Di sisi lain, arus keluar dari ETF Bitcoin spot AS terus berlanjut, menandakan exit institusi besar. Block sale besar IBIT baru-baru ini menegaskan prioritas kecepatan di atas harga — penjual rela rugi $29,5 juta demi kepastian eksekusi. Ini kontras dengan siklus sebelumnya di mana Bitcoin dianggap sebagai safe haven dalam ekosistem kripto. Bagi Indonesia, transmisi dampak terjadi melalui sentimen risk-off global. Ketika aset kripto dan pasar berisiko lain tertekan, investor asing cenderung menarik dana dari emerging market. IHSG saat ini berada di level 5.860 dan rupiah di Rp17.930 per dolar AS — keduanya sudah dalam zona tertekan. Pasar kripto Indonesia yang merupakan salah satu yang teraktif di Asia Tenggara dengan basis investor ritel besar akan langsung merasakan dampak sentimen negatif.
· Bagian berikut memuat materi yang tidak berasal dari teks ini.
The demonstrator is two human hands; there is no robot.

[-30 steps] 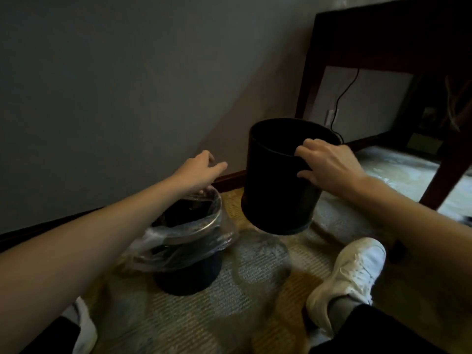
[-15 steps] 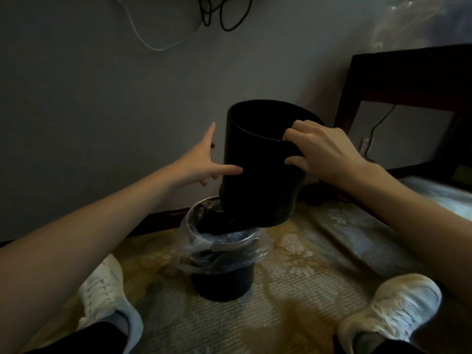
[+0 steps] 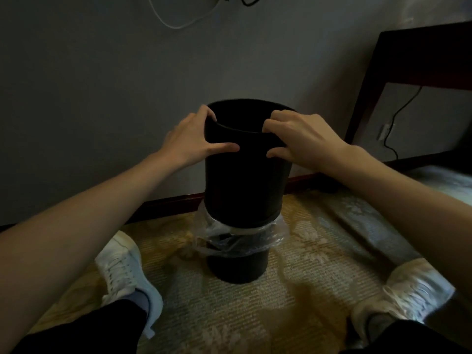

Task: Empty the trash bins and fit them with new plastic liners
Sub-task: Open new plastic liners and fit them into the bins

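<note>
Diff vs 0.5 s ago: upper bin [image 3: 245,175] was tilted and only partly over the lower one, held by the right hand alone, left hand spread open beside it. Now it's upright and centred on the lined bin [image 3: 238,267], bottom end sitting in or on its mouth; can't tell how deep. A second ago it was off to the right, clear of the lined bin, with the left hand at that bin's rim.

Left hand [image 3: 190,141]: now closed on the upper bin's rim at its left side, thumb laid across the outer wall, fingers curled over the lip. Forearm comes in from lower left, roughly straight, wrist level.

Right hand [image 3: 304,139]: closed on the rim at the right side, fingers hooked over the lip into the opening, thumb on the outer wall. Forearm comes in from lower right. Same grasp as before, just repositioned with the bin.

Both hands sit opposite each other on the rim at about the same height.

Plastic liner [image 3: 217,238]: clear, folded over the lower bin's rim, bunched and flaring out just under the upper bin's base. Lower bin stands on the patterned carpet [image 3: 306,277] near the wall [image 3: 102,98], between two white sneakers, left [image 3: 122,272] and right [image 3: 408,290].

Dark wooden furniture [image 3: 421,57] at right, a cable [image 3: 398,116] hanging beneath it. Upper bin's interior is too dark to read.
</note>
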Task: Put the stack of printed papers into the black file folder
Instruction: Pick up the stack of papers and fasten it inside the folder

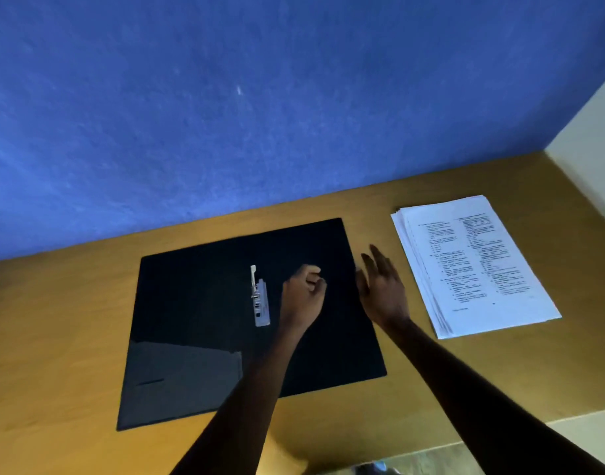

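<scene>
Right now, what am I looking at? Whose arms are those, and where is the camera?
The camera sits on a person's head and looks down, so the two arms coming in from the bottom are that person's own. There is no machine here, only bare hands.

They work at a brown desk against a blue wall. A black folder lies open and flat on the desk, with a silver clip in its middle. To the right, apart from the folder, lies a stack of papers with print on the top sheet.

The left hand is curled loosely over the folder, beside the clip. The right hand is open, near the folder's right edge, toward the papers. Neither hand holds anything.
</scene>
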Demonstrator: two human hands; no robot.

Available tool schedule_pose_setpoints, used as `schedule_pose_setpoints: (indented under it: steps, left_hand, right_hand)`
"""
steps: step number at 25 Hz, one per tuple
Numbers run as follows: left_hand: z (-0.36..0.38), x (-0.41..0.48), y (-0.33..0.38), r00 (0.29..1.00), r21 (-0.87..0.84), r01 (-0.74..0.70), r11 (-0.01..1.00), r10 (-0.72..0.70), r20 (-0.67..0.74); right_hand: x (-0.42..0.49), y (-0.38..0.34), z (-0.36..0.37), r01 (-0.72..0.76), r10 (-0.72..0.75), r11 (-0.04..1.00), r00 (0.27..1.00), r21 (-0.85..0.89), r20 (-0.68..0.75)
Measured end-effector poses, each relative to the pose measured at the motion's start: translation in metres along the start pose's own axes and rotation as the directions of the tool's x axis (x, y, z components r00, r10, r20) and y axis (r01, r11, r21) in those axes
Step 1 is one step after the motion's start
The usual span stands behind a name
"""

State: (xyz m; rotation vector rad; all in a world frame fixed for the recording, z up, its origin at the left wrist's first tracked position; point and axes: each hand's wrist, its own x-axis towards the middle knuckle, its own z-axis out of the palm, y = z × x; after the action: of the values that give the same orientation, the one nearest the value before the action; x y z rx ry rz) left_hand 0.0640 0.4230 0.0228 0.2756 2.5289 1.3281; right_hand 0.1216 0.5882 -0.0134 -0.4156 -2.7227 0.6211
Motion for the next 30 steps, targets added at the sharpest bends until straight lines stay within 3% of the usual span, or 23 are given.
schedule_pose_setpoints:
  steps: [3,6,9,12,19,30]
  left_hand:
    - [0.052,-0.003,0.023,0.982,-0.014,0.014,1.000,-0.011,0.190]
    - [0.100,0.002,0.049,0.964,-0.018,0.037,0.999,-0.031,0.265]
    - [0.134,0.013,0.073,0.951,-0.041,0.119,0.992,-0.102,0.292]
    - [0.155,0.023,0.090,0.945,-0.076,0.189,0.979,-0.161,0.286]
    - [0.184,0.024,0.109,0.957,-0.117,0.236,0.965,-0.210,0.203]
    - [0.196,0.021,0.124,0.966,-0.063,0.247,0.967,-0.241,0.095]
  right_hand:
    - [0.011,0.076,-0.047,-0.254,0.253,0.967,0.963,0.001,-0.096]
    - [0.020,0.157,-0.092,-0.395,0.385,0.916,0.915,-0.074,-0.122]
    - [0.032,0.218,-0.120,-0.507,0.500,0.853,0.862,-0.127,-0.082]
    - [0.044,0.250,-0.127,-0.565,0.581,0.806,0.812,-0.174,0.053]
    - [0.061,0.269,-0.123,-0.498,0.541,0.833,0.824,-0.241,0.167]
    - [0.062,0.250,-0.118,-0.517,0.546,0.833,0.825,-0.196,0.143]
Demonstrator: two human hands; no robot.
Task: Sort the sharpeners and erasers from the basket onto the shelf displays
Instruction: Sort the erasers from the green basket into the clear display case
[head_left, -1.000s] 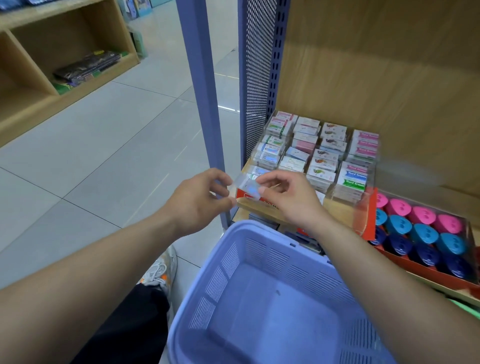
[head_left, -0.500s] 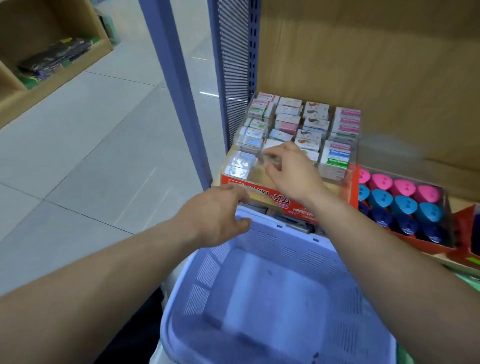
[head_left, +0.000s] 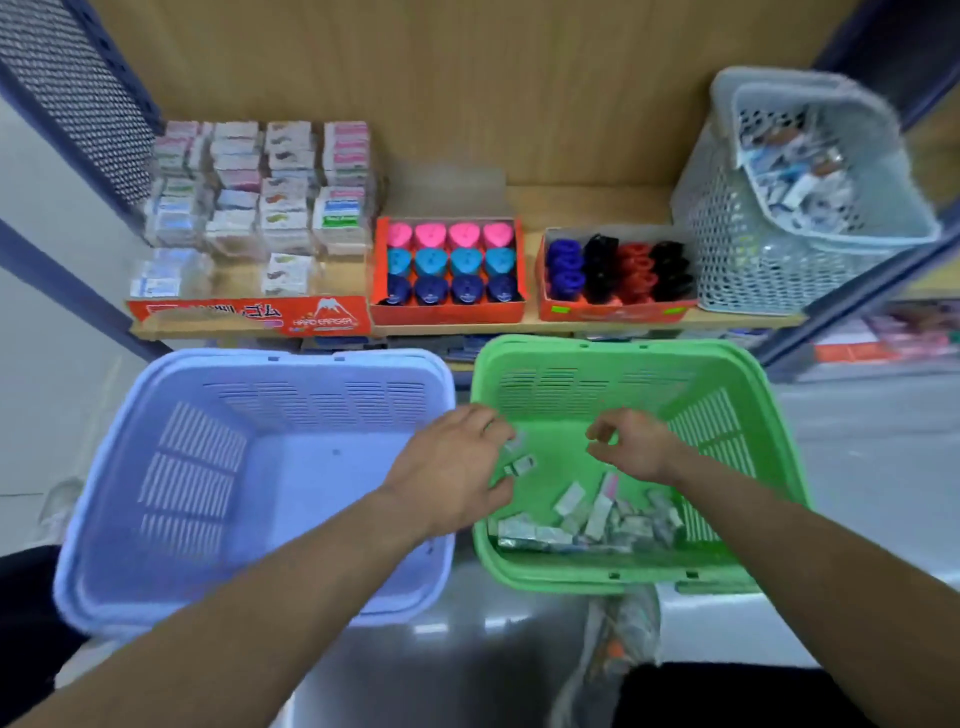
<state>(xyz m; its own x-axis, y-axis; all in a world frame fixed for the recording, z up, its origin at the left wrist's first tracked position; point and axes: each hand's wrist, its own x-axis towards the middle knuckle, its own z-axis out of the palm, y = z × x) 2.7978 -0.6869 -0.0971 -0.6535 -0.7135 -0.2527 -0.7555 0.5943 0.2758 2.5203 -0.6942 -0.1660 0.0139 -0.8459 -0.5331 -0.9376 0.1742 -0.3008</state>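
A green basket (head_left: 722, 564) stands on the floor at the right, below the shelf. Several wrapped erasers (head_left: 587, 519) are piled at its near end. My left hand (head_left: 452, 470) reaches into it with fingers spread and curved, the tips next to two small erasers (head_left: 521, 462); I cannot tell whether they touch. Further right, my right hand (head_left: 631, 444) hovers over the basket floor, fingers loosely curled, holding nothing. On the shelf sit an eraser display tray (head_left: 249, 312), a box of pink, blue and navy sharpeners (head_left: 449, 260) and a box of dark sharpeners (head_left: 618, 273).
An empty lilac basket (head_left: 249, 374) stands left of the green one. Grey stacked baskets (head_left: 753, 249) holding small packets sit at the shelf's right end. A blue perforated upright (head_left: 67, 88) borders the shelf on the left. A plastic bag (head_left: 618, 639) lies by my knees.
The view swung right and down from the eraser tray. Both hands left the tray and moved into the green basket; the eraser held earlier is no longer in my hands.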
Volume transaksi di bursa kripto lokal berpotensi turun signifikan, sementara regulator OJK dan Bappebti kemungkinan akan memperketat pengawasan produk yang mengklaim menggunakan AI atau bot trading, menyusul kasus penipuan terbaru di AS.

Mengapa Ini Penting

Pergeseran kripto menjadi contrarian bet bukan sekadar siklus biasa — ini menandakan perubahan struktural di mana fundamental mulai dihargai. Bagi investor institusi dan ritel Indonesia, ini berarti eksposur ke aset kripto harus dievaluasi ulang dengan kerangka risiko yang lebih ketat. Di saat yang sama, tekanan risk-off global berpotensi memperlemah rupiah dan IHSG, menambah beban bagi portofolio yang sudah tertekan.

Dampak ke Bisnis

  • Tekanan jual di pasar kripto global akan menular ke bursa kripto lokal Indonesia — volume transaksi berpotensi turun tajam, memangkas pendapatan exchange dan mempercepat konsolidasi industri.
  • Sentimen risk-off dapat memicu outflow asing dari SBN dan saham blue-chip Indonesia, memperlemah rupiah lebih lanjut dan menekan IHSG di tengah defisit APBN yang sudah lebar.
  • Kasus penipuan bot AI yang terungkap di AS bisa mendorong OJK dan Bappebti memperketat regulasi aset digital di Indonesia, meningkatkan biaya kepatuhan bagi pelaku usaha kripto lokal.

Yang Perlu Dipantau

  • Yang perlu dipantau: perkembangan outflow ETF Bitcoin spot — jika arus keluar harian masih di atas $500 juta, tekanan risk-off akan semakin dalam dan berpotensi memicu aksi jual di pasar kripto Indonesia.
  • Risiko yang perlu dicermati: respons regulator Indonesia terhadap penipuan bot AI — jika OJK atau Bappebti mengeluarkan aturan baru yang ketat, volume transaksi kripto dalam negeri bisa turun drastis.
  • Sinyal penting: pergerakan IHSG dan rupiah — jika IHSG menembus support 5.800 dan rupiah tembus Rp18.000 per dolar, konfirmasi bahwa sentimen risk-off global telah merambah ke Indonesia.

Konteks Indonesia

Pasar kripto Indonesia merupakan salah satu yang teraktif di Asia Tenggara dengan basis investor ritel besar. Sentimen risk-off global dari tekanan kripto dapat memicu outflow asing dari IHSG dan SBN, memperlemah rupiah yang sudah berada di level tertekan (Rp17.930 per USD). Selain itu, regulator OJK dan Bappebti kemungkinan akan memperketat pengawasan terhadap produk investasi yang mengklaim menggunakan AI atau bot trading, menyusul kasus penipuan di AS.

Analisis ini dibuat oleh sistem AI Feedberry berdasarkan sumber berita publik dan tidak merupakan saran investasi atau keputusan bisnis. Selalu verifikasi dengan sumber primer.